=== TASK DETAILS ===
Below is a listing. Write out exactly its lines between the one holding "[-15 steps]" and the one holding "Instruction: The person", inclusive.
-------- DATA BELOW
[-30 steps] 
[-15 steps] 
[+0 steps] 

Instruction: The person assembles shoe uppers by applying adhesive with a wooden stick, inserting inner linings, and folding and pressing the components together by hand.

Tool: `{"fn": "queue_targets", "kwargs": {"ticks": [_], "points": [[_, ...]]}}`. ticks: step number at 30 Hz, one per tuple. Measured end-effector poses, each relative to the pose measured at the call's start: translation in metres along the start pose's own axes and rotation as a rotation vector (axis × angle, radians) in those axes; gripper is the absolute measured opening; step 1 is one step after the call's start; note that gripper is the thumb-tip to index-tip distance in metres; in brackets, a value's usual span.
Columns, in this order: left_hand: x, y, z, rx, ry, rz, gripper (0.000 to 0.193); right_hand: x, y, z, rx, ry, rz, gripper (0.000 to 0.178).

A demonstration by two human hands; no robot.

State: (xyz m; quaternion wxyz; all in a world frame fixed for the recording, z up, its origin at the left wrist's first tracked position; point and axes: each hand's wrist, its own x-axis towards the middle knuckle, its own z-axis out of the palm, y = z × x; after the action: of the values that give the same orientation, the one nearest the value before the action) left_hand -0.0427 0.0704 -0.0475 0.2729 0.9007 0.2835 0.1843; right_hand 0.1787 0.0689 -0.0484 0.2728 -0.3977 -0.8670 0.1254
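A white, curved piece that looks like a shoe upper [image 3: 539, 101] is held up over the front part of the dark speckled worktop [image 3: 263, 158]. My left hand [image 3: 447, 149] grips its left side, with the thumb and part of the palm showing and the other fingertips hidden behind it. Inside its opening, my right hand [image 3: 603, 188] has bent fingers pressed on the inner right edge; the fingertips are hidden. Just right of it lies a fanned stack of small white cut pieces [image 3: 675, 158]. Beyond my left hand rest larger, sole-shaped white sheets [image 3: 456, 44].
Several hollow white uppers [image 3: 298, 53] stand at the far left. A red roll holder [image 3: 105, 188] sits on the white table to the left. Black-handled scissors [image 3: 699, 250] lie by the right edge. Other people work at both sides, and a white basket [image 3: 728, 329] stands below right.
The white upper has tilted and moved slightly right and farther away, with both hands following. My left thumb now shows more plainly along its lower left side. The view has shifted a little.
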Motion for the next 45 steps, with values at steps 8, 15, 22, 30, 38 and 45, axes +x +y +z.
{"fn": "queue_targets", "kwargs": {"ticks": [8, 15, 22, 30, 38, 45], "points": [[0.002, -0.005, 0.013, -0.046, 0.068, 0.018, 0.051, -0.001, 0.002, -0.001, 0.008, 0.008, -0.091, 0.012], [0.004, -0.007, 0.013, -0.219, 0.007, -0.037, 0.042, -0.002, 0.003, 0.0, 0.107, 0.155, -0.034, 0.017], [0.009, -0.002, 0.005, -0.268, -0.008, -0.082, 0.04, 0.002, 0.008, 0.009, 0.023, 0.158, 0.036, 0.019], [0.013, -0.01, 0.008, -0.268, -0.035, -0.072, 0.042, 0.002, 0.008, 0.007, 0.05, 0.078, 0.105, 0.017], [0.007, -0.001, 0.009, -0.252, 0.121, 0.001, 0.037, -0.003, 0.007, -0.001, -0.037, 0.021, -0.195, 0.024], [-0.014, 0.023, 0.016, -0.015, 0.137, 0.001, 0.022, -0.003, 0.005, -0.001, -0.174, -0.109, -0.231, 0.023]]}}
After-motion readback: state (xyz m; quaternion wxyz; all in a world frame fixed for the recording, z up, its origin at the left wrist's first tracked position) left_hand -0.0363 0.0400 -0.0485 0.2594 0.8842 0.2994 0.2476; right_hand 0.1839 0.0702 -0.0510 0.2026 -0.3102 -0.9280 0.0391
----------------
=== COMPLETED EXERCISE ===
[-15 steps] 
[+0 steps] 

Instruction: The person assembles shoe uppers by applying adhesive with a wooden stick, inserting inner linings, and folding and pressing the components together by hand.

The output contains nothing more.